Write out the data exactly, every line included.
-*-
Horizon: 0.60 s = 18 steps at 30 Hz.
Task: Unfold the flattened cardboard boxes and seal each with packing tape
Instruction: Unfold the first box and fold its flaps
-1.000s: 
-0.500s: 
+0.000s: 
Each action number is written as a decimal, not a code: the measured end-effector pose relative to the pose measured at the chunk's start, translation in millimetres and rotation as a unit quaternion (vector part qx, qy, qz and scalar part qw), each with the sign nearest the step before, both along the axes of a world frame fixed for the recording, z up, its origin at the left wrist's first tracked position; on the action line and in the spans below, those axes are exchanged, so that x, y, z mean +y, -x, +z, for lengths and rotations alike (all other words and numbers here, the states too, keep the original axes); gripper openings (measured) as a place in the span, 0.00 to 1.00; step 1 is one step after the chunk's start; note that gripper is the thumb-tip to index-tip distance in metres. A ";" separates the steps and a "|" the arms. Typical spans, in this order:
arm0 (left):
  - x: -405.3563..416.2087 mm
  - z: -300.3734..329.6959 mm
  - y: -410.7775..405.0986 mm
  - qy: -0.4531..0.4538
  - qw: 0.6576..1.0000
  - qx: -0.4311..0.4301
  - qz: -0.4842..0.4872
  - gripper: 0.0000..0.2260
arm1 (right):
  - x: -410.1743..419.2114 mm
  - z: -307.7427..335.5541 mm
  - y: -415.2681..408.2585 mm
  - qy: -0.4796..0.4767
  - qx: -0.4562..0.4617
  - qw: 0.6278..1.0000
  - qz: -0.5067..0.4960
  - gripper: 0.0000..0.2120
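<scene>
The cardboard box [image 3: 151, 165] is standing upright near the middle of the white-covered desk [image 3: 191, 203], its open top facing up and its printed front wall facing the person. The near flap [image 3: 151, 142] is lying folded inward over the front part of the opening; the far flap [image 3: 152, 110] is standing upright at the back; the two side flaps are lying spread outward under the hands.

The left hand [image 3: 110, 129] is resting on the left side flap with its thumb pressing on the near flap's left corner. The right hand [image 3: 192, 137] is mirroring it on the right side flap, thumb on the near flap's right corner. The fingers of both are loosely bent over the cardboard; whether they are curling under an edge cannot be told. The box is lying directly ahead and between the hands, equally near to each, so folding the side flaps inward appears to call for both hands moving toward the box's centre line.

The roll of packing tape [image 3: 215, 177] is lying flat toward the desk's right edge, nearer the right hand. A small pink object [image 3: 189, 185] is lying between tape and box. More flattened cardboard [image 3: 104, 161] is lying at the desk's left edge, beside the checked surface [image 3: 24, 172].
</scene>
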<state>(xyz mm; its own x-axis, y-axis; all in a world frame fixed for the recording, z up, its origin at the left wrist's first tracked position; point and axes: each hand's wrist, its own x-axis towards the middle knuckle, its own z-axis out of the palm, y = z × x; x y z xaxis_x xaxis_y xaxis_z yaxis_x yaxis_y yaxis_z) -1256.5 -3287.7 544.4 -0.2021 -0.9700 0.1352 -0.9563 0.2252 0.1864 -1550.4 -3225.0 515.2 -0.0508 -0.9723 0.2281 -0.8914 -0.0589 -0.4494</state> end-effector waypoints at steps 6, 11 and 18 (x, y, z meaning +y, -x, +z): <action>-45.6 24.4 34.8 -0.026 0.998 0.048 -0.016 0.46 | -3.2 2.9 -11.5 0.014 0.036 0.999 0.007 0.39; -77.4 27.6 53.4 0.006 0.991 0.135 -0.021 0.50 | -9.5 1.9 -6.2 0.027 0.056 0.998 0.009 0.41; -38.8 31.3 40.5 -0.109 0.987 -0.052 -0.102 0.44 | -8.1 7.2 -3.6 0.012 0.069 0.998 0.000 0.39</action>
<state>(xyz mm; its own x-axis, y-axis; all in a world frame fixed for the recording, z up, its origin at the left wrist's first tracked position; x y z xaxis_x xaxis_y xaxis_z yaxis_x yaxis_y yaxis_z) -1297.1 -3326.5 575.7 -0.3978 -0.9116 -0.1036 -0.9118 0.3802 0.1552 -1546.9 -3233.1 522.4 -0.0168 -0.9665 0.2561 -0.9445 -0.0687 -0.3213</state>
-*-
:: Completed exercise ::
Horizon: 0.60 s = 18 steps at 30 Hz.
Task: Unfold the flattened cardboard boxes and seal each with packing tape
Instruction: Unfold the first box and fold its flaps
-1.000s: 
-0.500s: 
+0.000s: 
Each action number is written as a decimal, not a code: the measured end-effector pose relative to the pose measured at the chunk's start, translation in millimetres and rotation as a unit quaternion (vector part qx, qy, qz and scalar part qw), each with the sign nearest the step before, both along the axes of a world frame fixed for the recording, z up, its origin at the left wrist's first tracked position; on the action line and in the spans below, those axes are exchanged, so that x, y, z mean +y, -x, +z, for lengths and rotations alike (all other words and numbers here, the states too, keep the original axes); gripper openings (measured) as a place in the span, 0.00 to 1.00; step 1 is one step after the chunk's start; note that gripper is the thumb-tip to index-tip distance in metres. A ";" separates the steps and a "|" the arms. Typical spans, in this order:
arm0 (left):
  - x: -405.3563..416.2087 mm
  - z: -300.3734..329.6959 mm
  - y: -410.7775..405.0986 mm
  - qy: -0.4531..0.4538
  - qw: 0.6576..1.0000
  - qx: -0.4311..0.4301
  - qz: -0.4842..0.4872
  - gripper: 0.0000..0.2260
arm1 (right):
  - x: -410.1743..419.2114 mm
  - z: -307.7427..335.5541 mm
  - y: -415.2681..408.2585 mm
  - qy: -0.4796..0.4767
  - qx: -0.4562..0.4617
  - qw: 0.6278..1.0000
  - qz: -0.5067..0.4960
  - gripper: 0.0000..0.2120
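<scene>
The cardboard box [image 3: 151, 165] is standing upright near the middle of the white-covered desk [image 3: 191, 203], its open top facing up and its printed front wall facing the person. The near flap [image 3: 151, 142] is lying folded inward over the front part of the opening; the far flap [image 3: 152, 110] is standing upright at the back; the two side flaps are lying spread outward under the hands.

The left hand [image 3: 110, 129] is resting on the left side flap with its thumb pressing on the near flap's left corner. The right hand [image 3: 192, 137] is mirroring it on the right side flap, thumb on the near flap's right corner. The fingers of both are loosely bent over the cardboard; whether they are curling under an edge cannot be told. The box is lying directly ahead and between the hands, equally near to each, so folding the side flaps inward appears to call for both hands moving toward the box's centre line.

The roll of packing tape [image 3: 215, 177] is lying flat toward the desk's right edge, nearer the right hand. A small pink object [image 3: 189, 185] is lying between tape and box. More flattened cardboard [image 3: 104, 161] is lying at the desk's left edge, beside the checked surface [image 3: 24, 172].
</scene>
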<state>(xyz mm; its own x-axis, y-axis; all in a world frame fixed for the recording, z up, its origin at the left wrist's first tracked position; point and axes: each hand's wrist, its own x-axis towards the middle knuckle, its own z-axis out of the palm, y = z × x; x y z xaxis_x xaxis_y xaxis_z yaxis_x yaxis_y yaxis_z) -1256.5 -3287.7 544.4 -0.2021 -0.9700 0.1352 -0.9563 0.2252 0.1864 -1550.4 -3225.0 515.2 -0.0508 -0.9723 0.2281 -0.8914 -0.0589 -0.4494</state> end-effector waypoints at steps 6, 11 and 18 (x, y, z meaning +y, -x, +z): <action>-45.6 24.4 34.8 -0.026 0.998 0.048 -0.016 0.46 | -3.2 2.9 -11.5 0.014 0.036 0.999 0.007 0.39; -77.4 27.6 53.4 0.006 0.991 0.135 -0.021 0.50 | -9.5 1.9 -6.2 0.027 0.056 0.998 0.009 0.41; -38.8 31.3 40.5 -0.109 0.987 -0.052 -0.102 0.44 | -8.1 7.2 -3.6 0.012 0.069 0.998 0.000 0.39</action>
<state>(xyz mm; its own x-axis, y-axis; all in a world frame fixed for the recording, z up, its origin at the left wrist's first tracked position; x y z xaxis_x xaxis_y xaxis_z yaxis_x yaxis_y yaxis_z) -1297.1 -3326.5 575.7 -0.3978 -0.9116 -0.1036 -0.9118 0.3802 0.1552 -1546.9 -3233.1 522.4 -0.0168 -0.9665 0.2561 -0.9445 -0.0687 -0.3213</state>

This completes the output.